Poli a un rôle important dans Under the skin.

Situé chronologiquement entre les BD Arctic-nation et Âme rouge, Blacksad: Under the skin est une histoire originale gorgée de références aux albums de Juan Diaz Canales et Juanjo Guarnido. Certaines sont triviales, comme les chutes du Niagara ou un extincteur. D'autres plus fouillées, comme Poli le saurien dans son bar billard La Iguana, clin d'œil à deux planches très réussies de Quelque part entre les ombres. Les fans du chat noir vont retrouver le photographe Weekly, toujours accro aux milkshakes au bourbon, le commissaire de police John Smirnov ou encore le fidèle gorille Jake Ostiombe, dont certaines mimiques dans le jeu sont carrément tirées de la BD. On sent le fan service à tous les étages, aidé par les créateurs de la BD qui d'après le chef produit Olivier Figère ont validé l'histoire, la direction artistique, les voix et les musiques. Et même ajouté une référence au scénario du prochain tome...
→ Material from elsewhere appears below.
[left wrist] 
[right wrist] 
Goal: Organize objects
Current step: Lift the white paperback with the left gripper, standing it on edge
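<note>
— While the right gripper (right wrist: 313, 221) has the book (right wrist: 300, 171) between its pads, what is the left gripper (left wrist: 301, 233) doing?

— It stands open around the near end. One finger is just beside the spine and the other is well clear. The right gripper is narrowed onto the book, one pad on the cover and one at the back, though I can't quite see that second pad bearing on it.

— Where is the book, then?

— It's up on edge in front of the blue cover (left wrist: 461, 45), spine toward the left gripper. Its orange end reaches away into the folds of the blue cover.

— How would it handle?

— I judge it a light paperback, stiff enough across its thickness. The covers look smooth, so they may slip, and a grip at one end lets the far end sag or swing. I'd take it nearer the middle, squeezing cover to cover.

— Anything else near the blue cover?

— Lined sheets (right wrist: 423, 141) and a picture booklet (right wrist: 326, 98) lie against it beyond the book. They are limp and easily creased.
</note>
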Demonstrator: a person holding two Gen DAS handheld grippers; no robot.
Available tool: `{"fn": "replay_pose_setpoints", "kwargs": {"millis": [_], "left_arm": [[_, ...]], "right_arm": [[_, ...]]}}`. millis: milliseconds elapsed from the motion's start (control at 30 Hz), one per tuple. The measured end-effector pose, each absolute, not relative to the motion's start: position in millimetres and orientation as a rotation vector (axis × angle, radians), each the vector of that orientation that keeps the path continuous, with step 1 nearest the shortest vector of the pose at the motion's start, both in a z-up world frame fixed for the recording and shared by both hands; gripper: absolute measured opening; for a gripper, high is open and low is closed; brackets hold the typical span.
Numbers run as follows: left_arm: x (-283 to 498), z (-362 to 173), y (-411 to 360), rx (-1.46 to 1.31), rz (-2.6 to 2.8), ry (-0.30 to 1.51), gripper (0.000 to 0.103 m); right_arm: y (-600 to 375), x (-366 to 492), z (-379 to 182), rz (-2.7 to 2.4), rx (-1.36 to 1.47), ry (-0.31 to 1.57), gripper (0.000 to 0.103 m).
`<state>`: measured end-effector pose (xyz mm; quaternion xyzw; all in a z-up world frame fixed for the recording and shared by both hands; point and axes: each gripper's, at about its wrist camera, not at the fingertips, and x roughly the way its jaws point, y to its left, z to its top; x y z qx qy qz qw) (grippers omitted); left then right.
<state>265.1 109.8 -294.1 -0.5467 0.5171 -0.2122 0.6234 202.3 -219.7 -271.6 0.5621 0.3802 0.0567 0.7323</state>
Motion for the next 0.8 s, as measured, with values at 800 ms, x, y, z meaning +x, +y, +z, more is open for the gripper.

« Frères humains, qui après nous vivez, N'ayez les cœurs contre nous endurcis. »
Les Plus
  • L'enquête et ses fausses pistes
  • Certains choix influencent l'histoire
  • Les clins d'œil à la BD
  • Un pendu et plein de cadavres
Les Moins
  • Beaucoup trop de bugs
  • Déplacements patauds, hit box mal dégrossies
  • Modélisations 3D et animations pas à la hauteur de la BD
  • Certains QTE punitifs, les flashbacks en temps limité
  • Impossible de passer les dialogues déjà vus X fois
Résultat

Quelle tristesse ! Blacksad : Under the Skin oscille entre bugs horripilants et moments de tension efficaces, modélisations bancales et personnages attachants, maniabilité lourdaude et déductions intéressantes, QTE horripilants et enquête passionnante, comme un pendu magnifique au bout de sa corde. Trop inégal, il risque de refroidir les fans de The Wolf Among Us qui n'avaient pas grand-chose à se mettre sous la canine depuis les soubresauts morbides de Telltale et qui attendent religieusement sa suite. Pour les plus courageux, toutefois, ou les plus affamés, ce Blacksad cache dans sa manche un dernier tiers passionnant, avec des surprises, des retournements, des drames, du sang et des larmes. Trop peu, trop tard.